What is wrong with your dining companion? You’re sitting across the table from someone who makes this face: “Mouth turned down, nose scrunched, tongue jutting out, as if to expel the unwanted substance.”
That’s how Pulitzer Prize winner John McQuaid describes the face of someone who’s eaten very bitter food. Your buddy just had an experience you don’t want to repeat.
McQuaid refers to his new book, “Tasty: the Art and Science of What We Eat,” as a brief biography of flavor.
Taste is the least understood of the traditionally recognized five senses; this book deeply plumbs the mystery, but this sentence is in the conclusion:
“Science has still not explained how flavor can encompass the whole range of human experience — pleasure, joy, disgust, pain, memory — continually hammering these into something new with each new dish, each sip.”
One may have seen Edwin Garrigues Boring’s 1940s tongue map — with the tip labeled as the spot that distinguishes sweetness, the back bitterness, on the sides near the front comes saltiness with sourness just behind.
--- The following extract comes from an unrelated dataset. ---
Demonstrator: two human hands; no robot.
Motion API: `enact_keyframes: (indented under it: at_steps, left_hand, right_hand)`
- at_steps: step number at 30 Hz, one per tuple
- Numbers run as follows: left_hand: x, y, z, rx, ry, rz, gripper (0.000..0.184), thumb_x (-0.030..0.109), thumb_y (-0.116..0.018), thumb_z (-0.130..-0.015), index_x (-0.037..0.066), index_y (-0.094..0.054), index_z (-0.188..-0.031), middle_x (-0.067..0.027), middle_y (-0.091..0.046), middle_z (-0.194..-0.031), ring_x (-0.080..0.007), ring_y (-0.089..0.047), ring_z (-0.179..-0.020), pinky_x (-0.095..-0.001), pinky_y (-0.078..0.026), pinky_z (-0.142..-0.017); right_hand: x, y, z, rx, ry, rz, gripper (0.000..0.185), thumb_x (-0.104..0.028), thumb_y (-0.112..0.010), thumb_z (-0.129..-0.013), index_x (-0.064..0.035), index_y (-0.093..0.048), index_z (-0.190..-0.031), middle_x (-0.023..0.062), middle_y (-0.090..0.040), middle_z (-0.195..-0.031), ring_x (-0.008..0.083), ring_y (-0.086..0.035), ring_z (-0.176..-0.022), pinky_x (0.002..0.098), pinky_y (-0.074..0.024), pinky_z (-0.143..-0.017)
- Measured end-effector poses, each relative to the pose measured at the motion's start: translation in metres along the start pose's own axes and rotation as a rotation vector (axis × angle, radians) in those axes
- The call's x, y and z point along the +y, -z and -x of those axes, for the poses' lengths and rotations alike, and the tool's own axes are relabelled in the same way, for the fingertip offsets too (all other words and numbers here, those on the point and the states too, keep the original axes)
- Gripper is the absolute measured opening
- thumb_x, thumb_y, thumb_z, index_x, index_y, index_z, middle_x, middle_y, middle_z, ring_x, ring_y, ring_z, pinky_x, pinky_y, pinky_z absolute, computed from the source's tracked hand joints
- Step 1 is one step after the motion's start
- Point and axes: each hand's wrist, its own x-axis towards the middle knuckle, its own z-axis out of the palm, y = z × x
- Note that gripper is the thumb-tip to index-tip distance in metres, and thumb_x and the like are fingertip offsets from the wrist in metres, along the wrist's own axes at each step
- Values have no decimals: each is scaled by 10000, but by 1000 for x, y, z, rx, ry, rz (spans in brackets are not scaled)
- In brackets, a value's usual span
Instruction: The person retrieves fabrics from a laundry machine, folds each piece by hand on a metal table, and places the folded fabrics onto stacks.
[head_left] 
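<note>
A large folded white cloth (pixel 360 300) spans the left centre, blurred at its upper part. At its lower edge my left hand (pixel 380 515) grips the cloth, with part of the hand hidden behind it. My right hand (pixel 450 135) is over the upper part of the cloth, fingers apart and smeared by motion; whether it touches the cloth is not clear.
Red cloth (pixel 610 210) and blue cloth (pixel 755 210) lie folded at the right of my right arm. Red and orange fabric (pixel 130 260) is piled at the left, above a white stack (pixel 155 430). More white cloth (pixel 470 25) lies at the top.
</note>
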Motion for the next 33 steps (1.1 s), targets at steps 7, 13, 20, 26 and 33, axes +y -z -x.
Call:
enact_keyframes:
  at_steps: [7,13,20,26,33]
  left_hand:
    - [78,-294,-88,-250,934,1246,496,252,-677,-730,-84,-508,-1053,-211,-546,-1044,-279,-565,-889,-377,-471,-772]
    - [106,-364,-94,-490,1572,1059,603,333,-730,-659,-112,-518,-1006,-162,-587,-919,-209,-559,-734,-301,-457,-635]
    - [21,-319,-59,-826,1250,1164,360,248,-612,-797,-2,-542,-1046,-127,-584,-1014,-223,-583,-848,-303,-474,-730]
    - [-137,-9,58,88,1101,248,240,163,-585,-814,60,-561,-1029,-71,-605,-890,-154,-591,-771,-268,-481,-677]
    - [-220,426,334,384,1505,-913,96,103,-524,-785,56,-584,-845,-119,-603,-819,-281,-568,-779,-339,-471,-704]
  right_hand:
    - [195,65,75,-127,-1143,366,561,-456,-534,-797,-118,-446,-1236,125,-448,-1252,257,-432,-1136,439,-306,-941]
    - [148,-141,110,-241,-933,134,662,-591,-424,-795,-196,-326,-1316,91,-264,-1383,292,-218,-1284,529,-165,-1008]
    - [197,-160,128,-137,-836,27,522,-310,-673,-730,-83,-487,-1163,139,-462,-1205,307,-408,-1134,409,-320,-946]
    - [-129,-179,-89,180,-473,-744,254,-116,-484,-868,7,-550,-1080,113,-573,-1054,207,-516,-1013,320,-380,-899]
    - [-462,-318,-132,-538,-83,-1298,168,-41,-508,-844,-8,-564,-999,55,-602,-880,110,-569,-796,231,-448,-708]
“Like air raid drills or dodgeball, the tongue map became a feature of postwar American schooling and lodged itself in the popular imagination,” McQuaid writes. Boring died before his chart was discredited.
While it’s true that taste receptors have been identified, compared to the myriad other crucial receptors in the body, taste “is about a hundred thousand times less sensitive,” says the New Orleans journalist, chalking this up to the many molecules coming in contact with the tongue, so many our brains would otherwise overload.
“Taking a sip of Coke would be like staring into the sun.”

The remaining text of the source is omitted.